Hey Steven, I’ll answer your question/suggestion below. One upfront request: please let us know if this helps. We’ll write a follow-up post on LW explaining this.
As mentioned in the appendix, most of what we wrote up is generalized from concrete people (not made-up, my IRL company Digital Gaia) trying to build a specific concrete AI thing (software to help farmers and leaders of regeneration projects maximize their positive environmental impact and generate more revenue by being able to transparently validate their impact to donors or carbon credit buyers). We talked extensively to people in the ag, climate and nature industries, and came to the conclusion that the lack of transparent, unbiased impact measurement and validation—ie, exactly the transaction costs you mention—is the reason why humanity is massively underinvested in conservation and regeneration. There are gazillions of “climate AI” solutions that purport to measure and validate impact, but they are all fundamentally closed and centralized, and thus can’t eliminate those transaction costs. In simple terms, none of the available systems, no matter how much money they spent on data or compute, can give a trustworthy, verifiable, privacy-preserving rationale for either scientific parameters (“why did you assume the soil carbon captured this year in this hectare was X tons?”) or counterfactuals (“why did you recommend planting soybeans with an alfalfa rotation instead of a maize monoculture?”). We built the specific affordances that we did—enabling local decision-support systems to connect to each other forming a distributed hierarchical causal model that can perform federated partial pooling—as a solution to exactly that problem:
The first adopters (farmers) already get day-1 benefits (a model-based rationale that is verifiable and privacy-preserving), using models and parameters bootstrapped from the state of the art of open transaction-cost-reduction: published scientific literature, anecdotal field reports on the Web, etc.

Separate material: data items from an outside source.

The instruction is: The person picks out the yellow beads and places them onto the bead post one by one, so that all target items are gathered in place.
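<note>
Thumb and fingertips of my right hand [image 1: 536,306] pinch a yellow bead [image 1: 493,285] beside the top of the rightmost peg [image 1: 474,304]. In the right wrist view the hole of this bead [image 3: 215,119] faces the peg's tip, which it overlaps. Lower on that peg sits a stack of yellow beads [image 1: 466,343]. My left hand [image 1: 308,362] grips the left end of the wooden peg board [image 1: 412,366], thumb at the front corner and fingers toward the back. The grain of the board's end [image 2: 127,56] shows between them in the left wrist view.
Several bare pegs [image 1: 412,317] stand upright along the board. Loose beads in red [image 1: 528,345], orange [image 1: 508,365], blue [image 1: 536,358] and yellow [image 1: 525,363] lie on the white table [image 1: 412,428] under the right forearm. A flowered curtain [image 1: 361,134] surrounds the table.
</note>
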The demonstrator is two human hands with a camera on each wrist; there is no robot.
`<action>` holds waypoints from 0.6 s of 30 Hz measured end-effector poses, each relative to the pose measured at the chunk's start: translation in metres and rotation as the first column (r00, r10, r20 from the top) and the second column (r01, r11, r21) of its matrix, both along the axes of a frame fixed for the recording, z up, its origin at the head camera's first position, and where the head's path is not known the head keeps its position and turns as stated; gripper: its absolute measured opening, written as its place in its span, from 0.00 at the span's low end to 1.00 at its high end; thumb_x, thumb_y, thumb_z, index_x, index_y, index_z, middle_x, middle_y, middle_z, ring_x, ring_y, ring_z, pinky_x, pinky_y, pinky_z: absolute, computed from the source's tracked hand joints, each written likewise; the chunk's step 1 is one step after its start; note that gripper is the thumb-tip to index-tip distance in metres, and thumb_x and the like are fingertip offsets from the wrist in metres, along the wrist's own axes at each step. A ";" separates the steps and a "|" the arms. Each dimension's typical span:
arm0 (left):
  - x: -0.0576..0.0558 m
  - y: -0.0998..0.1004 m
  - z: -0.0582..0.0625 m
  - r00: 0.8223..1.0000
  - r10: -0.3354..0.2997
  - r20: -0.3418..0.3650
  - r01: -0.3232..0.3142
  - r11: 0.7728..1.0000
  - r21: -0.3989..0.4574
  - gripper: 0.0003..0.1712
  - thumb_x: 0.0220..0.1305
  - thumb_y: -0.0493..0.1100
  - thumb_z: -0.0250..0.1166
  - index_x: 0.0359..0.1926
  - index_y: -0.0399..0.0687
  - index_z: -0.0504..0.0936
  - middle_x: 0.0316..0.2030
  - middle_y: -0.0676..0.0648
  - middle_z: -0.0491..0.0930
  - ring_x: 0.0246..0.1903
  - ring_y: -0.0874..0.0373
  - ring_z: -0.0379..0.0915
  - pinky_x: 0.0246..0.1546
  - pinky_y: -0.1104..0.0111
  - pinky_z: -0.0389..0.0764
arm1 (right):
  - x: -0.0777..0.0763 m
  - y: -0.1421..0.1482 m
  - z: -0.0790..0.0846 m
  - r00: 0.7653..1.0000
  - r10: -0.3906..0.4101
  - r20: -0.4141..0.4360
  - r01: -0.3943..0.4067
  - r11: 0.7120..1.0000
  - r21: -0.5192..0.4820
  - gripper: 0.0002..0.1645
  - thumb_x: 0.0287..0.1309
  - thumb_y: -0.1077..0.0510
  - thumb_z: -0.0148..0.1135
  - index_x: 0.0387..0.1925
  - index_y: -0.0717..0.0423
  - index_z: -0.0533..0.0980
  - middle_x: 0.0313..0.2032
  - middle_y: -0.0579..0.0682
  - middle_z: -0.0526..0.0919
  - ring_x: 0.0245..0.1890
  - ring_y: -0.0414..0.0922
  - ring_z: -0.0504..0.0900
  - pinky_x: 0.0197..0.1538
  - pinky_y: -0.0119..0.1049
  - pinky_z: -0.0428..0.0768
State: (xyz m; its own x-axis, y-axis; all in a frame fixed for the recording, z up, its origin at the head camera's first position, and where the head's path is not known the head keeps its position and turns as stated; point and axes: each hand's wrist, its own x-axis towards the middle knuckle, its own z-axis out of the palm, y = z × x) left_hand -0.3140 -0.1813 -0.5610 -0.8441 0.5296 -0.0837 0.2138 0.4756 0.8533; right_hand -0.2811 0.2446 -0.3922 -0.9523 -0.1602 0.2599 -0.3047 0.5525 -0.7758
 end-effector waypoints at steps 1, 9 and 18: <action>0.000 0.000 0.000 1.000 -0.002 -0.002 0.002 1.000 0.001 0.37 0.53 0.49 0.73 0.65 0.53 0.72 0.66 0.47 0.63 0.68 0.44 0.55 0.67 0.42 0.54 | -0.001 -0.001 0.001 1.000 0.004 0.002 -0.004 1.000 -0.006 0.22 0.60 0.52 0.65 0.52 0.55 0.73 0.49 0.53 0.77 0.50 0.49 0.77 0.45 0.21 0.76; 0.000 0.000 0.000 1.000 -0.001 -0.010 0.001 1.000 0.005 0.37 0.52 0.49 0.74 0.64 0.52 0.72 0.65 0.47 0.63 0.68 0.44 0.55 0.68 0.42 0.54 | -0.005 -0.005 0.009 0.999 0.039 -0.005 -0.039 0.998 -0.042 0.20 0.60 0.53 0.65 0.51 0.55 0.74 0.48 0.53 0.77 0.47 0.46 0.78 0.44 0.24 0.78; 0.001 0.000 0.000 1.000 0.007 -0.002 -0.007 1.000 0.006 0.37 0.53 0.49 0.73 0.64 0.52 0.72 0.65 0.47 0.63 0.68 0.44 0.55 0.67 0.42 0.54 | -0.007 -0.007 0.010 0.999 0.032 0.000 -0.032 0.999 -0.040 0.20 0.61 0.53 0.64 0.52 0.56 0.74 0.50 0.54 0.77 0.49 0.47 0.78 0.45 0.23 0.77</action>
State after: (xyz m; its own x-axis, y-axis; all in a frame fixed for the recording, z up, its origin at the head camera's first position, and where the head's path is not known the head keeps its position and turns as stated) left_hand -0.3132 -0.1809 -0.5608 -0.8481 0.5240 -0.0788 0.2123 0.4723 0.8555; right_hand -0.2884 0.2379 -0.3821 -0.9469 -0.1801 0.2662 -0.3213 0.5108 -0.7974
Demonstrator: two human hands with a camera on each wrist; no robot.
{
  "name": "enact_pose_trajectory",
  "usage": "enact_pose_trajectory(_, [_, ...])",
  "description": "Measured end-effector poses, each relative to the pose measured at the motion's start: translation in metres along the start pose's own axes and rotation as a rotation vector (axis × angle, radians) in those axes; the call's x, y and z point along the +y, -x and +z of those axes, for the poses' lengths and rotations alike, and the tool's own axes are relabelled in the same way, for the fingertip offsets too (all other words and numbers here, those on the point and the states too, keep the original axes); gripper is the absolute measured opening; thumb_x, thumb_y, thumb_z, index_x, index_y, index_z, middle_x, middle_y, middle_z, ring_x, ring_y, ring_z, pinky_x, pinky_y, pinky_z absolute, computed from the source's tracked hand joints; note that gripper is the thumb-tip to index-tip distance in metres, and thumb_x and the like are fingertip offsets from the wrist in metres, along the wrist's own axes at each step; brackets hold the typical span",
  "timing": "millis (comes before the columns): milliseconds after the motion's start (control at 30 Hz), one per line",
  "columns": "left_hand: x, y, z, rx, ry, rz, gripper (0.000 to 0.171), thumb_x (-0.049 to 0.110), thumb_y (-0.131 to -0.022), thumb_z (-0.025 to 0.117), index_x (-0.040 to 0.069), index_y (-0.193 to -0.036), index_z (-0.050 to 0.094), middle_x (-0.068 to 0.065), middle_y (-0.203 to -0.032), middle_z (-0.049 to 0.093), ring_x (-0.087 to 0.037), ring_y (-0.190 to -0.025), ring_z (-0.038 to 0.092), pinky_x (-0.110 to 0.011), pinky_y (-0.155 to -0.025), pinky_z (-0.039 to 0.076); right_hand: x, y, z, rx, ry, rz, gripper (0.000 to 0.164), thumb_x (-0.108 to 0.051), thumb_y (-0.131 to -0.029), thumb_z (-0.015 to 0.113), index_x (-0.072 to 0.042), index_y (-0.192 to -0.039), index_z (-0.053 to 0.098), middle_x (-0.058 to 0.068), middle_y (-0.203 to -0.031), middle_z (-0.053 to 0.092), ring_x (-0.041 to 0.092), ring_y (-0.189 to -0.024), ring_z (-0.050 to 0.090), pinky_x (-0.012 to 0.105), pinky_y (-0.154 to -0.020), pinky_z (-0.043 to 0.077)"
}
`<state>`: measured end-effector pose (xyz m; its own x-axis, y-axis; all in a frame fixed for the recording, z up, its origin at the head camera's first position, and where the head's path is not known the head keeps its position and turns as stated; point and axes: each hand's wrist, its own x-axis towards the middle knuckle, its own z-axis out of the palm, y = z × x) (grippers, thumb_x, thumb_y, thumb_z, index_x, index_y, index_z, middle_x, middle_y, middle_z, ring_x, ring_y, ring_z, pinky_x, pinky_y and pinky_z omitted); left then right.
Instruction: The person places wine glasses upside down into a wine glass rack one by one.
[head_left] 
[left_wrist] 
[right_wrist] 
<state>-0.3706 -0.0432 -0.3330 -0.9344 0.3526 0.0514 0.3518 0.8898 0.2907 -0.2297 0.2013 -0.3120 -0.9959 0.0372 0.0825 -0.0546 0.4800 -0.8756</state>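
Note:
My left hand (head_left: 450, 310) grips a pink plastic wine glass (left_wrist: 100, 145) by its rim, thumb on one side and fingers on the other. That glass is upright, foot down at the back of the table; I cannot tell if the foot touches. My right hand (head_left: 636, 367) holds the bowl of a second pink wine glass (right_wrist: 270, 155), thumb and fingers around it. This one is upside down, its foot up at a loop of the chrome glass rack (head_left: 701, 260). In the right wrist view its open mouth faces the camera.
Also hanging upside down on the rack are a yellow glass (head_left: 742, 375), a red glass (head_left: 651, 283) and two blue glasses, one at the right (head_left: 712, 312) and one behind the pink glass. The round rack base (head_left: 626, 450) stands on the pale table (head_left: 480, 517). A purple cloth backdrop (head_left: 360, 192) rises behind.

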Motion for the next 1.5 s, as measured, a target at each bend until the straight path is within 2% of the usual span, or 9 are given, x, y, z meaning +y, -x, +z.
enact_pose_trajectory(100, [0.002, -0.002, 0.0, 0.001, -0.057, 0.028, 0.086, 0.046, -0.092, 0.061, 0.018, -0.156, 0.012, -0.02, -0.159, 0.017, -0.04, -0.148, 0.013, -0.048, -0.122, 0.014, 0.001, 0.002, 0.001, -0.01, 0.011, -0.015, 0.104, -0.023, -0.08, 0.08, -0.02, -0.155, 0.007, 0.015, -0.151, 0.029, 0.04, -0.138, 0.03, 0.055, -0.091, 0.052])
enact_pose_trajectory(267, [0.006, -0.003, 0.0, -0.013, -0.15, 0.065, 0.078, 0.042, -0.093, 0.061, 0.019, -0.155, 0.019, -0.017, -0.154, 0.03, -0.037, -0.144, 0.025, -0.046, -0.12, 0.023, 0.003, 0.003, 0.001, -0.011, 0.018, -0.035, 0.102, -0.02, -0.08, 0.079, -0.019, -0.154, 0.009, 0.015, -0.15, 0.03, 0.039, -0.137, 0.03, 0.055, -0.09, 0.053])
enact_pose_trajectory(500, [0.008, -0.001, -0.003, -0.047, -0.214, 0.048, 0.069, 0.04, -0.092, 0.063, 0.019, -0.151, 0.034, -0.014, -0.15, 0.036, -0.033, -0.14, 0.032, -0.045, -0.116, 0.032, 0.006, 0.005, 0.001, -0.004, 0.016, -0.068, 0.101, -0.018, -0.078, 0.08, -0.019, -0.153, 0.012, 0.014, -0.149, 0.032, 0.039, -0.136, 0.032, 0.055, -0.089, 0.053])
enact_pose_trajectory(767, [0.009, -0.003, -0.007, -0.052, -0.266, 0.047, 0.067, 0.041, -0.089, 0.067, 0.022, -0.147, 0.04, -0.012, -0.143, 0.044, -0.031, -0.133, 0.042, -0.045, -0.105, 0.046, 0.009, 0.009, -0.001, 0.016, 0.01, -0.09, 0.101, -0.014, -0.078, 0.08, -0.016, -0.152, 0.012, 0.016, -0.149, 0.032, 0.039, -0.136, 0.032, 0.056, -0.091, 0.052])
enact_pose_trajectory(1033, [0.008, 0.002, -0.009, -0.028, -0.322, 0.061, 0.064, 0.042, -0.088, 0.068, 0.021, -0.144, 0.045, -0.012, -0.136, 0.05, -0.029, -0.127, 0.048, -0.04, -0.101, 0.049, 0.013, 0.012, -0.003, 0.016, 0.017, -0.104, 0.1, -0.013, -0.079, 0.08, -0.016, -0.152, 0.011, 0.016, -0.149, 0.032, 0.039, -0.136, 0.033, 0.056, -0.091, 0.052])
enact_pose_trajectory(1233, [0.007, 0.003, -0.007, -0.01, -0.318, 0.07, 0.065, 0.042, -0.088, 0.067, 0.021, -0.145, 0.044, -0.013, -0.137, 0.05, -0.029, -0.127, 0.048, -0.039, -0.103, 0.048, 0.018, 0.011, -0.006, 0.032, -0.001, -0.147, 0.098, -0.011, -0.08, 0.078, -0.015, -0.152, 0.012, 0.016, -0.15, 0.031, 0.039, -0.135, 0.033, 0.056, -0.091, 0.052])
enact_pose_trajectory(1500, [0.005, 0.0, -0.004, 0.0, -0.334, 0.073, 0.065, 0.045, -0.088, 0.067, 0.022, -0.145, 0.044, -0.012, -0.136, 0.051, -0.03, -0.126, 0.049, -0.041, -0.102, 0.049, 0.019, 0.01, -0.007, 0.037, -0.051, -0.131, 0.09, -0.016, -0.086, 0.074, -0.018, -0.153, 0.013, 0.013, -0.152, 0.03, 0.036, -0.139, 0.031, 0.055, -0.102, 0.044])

The parameter posteriors contributed by the first adopters drive the flywheel. As more adopters join, network effects kick in and transaction RoI increases: both parameter posteriors become increasingly truthful and easier to verify (posterior estimates from multiple sources mostly corroborate each other, confidence bands get narrower).
Any remaining uncertainty, in turn, drives incentives for scientists and domain experts to refine models and perform experiments, which will benefit all adopters by making their local impact rationales and recommendations more refined.
As an open network, models and parameters can be leveraged in adjacent domains, which then generate their own adjacencies, eventually covering the entire spectrum of science and engineering. For instance, we have indoor farms and greenhouses interested in our solution; they would need to incorporate not only agronomic models but also energy consumption and efficiency models. This then opens the door to industrial and manufacturing use cases, and so on and so forth...
We validated the first two steps of this theory in a pilot; it worked so well that our pilot users keep ringing us back saying they need us to turn it into production-ready software...
Disclaimer: We did not fully implement or validate two important pieces of the architecture that are alluded to in the post: free energy-based economics and trust models. These are not crucial for a small-scale, controlled pilot, but would be relevant for use at scale in the wild.